Abstract

To be able to enhance scenes by adding objects to them requires some common sense idea about what the scene is trying to convey, and what may be missing from the image. Utilization of common sense knowledge in Computer Vision has been a focus for a few papers recently; the idea of generating abstract scenes from textual input has been explored purely from a text to image method in a few of them. We think that generating a model to predict objects using the scene context would require learning common sense and hence is an interesting problem. Our project concentrates on the augmentation of abstract scenes by testing different methods to improve upon a scene. The primary concentration of our project was the use of Recurrent Neural Networks to do so.

Motivation

Let's look at the following image:
If you were given the above image, what would be a logical object to add to cause it to make more sense? The child is holding a bone up in the air, so a good addition would be something the child may be holding it from, such as a dog as shown below:
That's actually the scene from the dataset, which looks like it may be a child attempting to train a dog.
If we take away the bone, there may not be enough information to make the same inference.

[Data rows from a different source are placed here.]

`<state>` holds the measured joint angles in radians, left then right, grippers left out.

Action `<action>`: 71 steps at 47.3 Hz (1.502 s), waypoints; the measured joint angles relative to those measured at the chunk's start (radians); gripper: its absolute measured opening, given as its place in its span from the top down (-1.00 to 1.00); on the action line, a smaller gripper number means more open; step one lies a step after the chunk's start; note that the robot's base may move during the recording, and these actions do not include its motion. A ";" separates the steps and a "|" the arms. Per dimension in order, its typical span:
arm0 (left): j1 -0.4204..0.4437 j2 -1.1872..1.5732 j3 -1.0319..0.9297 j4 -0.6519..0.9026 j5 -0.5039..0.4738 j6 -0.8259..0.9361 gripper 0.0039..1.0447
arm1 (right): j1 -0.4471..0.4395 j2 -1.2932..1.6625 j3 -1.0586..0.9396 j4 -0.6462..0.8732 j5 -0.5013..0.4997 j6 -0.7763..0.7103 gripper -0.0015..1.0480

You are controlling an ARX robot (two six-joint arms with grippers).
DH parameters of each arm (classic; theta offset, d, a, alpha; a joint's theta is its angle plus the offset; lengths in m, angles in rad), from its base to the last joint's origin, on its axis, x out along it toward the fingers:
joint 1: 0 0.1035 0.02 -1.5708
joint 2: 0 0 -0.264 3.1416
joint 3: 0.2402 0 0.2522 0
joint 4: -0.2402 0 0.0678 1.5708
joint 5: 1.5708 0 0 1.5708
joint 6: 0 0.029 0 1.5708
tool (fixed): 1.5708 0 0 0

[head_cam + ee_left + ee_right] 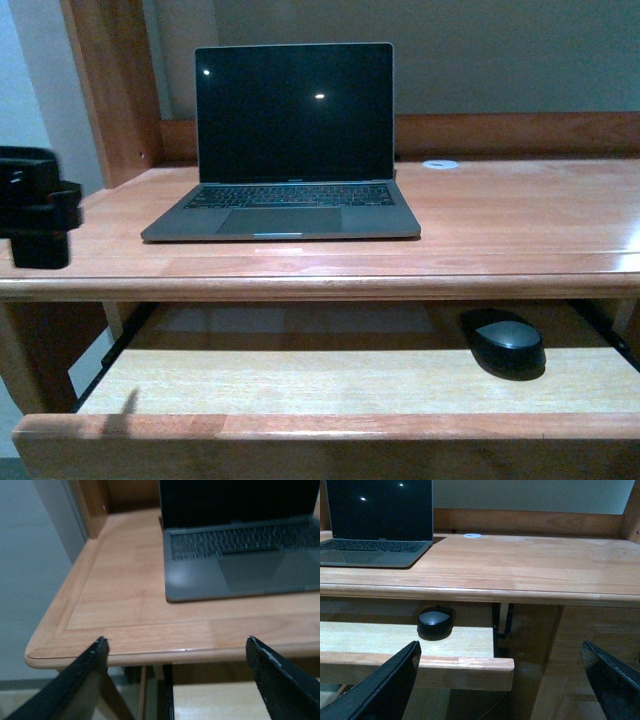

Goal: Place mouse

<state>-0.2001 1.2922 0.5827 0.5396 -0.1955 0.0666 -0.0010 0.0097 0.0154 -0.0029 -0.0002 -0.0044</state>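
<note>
In the front view an open laptop (285, 150) sits on the wooden desk (510, 225) left of centre, its screen dark. A line of lettering below the screen is too small to read, and no other writing shows. A small white disc (440, 164) lies near the desk's back rail. Below the desk top, on the right part of the pulled-out shelf (300, 385), lies the mouse (508, 345), black with a grey centre panel. Its long axis runs front to back, slanting a little toward the far left; which end is its nose cannot be told. The left gripper (35, 210) shows as a black block at the desk's left edge. In the left wrist view its two black fingers (90, 670) stand wide apart with nothing between them, over the desk's front left corner, with the laptop's keyboard beyond. In the right wrist view the right gripper (500, 644) is likewise spread and holds nothing. The mouse rests on the shelf near its right end, just under the desk's front lip and well apart from both fingers.
</note>
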 joint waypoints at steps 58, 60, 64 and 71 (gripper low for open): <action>0.200 -0.621 -0.560 0.131 0.192 -0.067 0.97 | 0.000 0.000 0.000 0.000 0.000 0.000 -0.87; 0.201 -0.632 -0.565 0.107 0.192 -0.067 0.97 | 0.000 0.000 0.000 0.000 -0.001 0.000 -0.87; 0.201 -0.658 -0.575 0.054 0.193 -0.068 0.97 | 0.000 0.000 0.000 0.000 0.000 0.000 -0.87; 0.201 -0.732 -0.575 0.011 0.192 -0.068 0.97 | 0.000 0.000 0.000 0.000 -0.001 0.000 -0.87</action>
<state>0.0010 0.5598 0.0082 0.5510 -0.0032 -0.0010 -0.0010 0.0097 0.0154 -0.0029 -0.0010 -0.0044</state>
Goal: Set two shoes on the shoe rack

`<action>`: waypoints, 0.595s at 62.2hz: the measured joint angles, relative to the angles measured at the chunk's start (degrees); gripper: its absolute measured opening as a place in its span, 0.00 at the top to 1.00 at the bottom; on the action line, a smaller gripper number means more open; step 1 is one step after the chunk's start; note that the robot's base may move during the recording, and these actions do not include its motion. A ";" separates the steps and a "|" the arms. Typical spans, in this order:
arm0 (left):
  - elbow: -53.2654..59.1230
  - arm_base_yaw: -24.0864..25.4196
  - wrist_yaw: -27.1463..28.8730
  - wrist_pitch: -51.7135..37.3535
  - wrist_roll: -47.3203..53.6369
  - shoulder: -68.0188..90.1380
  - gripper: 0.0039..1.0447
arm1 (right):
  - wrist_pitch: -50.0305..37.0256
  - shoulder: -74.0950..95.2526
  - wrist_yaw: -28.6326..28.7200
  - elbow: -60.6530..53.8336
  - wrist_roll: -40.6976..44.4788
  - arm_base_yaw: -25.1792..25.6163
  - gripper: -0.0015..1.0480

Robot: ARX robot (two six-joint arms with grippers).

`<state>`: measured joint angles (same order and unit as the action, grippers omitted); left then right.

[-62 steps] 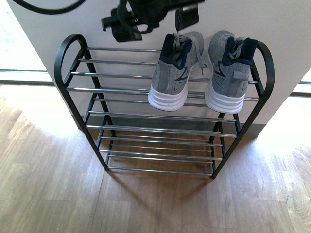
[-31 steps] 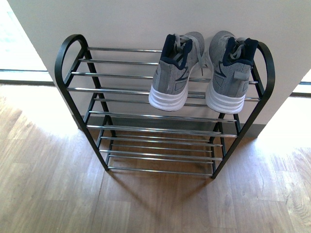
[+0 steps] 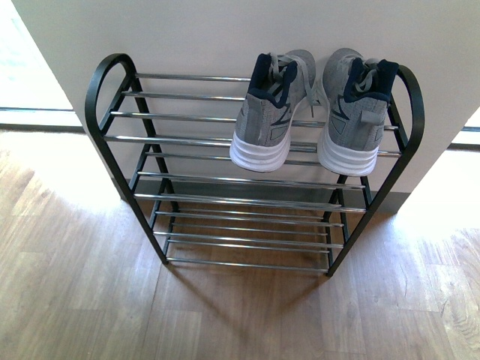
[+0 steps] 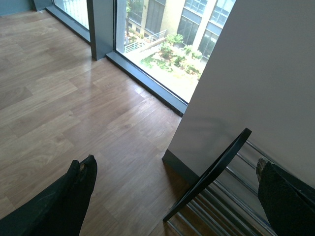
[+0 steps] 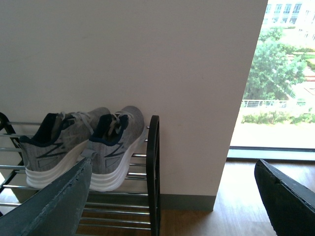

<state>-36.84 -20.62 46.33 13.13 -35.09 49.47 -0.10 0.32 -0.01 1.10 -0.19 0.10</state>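
Observation:
Two grey knit shoes with white soles, the left shoe (image 3: 268, 112) and the right shoe (image 3: 355, 112), stand side by side, toes to the wall, on the top tier at the right end of the shoe rack (image 3: 187, 139). The right wrist view shows both shoes (image 5: 74, 145) beside the rack's black end frame (image 5: 153, 172). My right gripper (image 5: 172, 196) is open and empty, held off the rack's right end. My left gripper (image 4: 174, 196) is open and empty above the rack's left end frame (image 4: 211, 172). Neither arm appears in the front view.
The rack stands against a white wall (image 3: 225, 37) on a wood floor (image 3: 82, 285). Its lower chrome tiers (image 3: 247, 225) hold nothing. Floor-to-ceiling windows (image 4: 162, 44) flank the wall on both sides.
One second ago a black gripper hung over the top of the rack above the left shoe. It has left the front view; the shoes have not moved.

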 joint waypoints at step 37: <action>26.88 13.73 -39.60 -34.53 33.99 -17.75 0.98 | 0.02 0.00 0.00 0.02 0.00 0.00 0.09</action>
<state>-9.96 -6.90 6.72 -21.41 -1.10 31.73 -0.08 0.32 -0.01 1.13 -0.19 0.10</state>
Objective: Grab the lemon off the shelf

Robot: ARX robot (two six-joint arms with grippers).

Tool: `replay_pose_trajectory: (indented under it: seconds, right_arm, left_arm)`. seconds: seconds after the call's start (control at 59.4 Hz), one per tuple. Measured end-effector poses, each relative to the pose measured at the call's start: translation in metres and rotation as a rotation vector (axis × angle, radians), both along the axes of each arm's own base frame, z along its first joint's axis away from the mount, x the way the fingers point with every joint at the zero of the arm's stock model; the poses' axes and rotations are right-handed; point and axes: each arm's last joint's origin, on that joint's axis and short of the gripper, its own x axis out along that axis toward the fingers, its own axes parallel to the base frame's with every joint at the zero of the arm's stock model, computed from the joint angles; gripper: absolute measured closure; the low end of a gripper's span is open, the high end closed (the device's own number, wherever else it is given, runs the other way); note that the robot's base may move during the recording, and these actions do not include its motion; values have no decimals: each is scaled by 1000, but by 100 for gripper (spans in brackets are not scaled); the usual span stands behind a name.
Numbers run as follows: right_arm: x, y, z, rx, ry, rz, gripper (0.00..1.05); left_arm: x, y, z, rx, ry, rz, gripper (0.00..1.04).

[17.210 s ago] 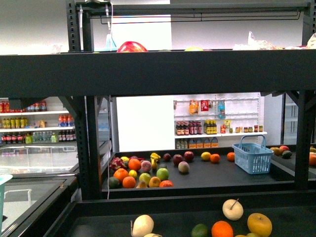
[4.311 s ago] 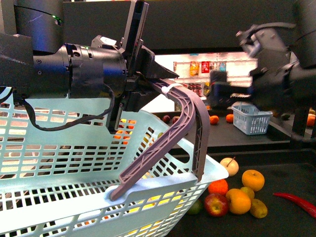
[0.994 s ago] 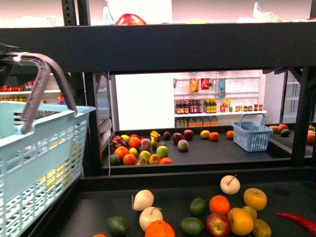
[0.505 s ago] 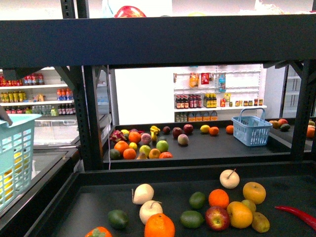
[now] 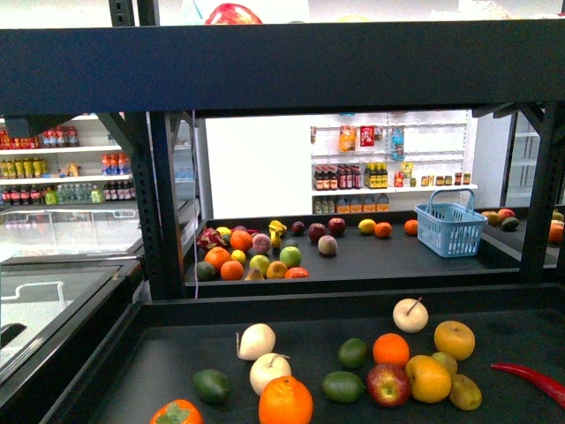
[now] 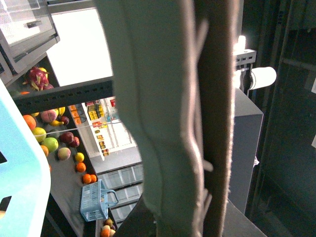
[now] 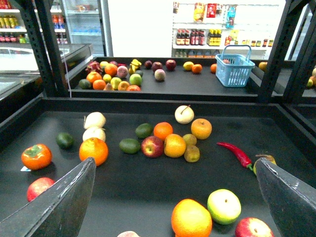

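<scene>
The pale turquoise plastic basket has gone from the left of the front view, so the large black metal shelf (image 5: 291, 79) with its fruit deck is now seen freely. The right tool (image 7: 173, 197) hovers above this deck with fingers wide apart, probably to search; the left tool (image 6: 197, 123) is clamped on a grey basket handle (image 6: 163, 113). The small yellow lemon (image 7: 191, 153) probably lies beside the red apple (image 7: 152, 146) and the oranges, though I am not certain.
</scene>
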Motion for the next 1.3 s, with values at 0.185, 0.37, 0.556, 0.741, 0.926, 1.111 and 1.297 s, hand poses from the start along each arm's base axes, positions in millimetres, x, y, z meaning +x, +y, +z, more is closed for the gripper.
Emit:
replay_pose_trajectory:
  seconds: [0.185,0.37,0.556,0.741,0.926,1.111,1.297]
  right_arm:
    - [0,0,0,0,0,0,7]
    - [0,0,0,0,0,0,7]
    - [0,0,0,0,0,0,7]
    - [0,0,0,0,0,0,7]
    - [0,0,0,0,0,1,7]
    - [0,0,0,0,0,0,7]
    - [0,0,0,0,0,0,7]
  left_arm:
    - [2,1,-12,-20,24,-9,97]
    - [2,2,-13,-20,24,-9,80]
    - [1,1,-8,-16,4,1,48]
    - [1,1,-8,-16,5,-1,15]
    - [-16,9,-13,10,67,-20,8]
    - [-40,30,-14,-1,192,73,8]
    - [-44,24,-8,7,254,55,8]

Still, giving this image, you may be able to come up with some other scene. Even without information on what to add to the scene, a human can get creative and imagine a scene that will make sense

Problem Statement

Given 'n' objects in an image, a human can easily predict ways in which the image can be enriched, or made more plausible. However, this requires commonsense knowledge about the interactions of the objects in the image, and how their relative positions and attributes play a role in it. We explored this problem by training a machine learning model to attempt to recover missing items in an abstract scene. Our inspiration is to eventually create an intelligent algorithm that not only learns to hallucinate possible completions such that it makes sense visually, but also learns to generate a plausible image as textual data is fed in word-by-word, both textually and visually.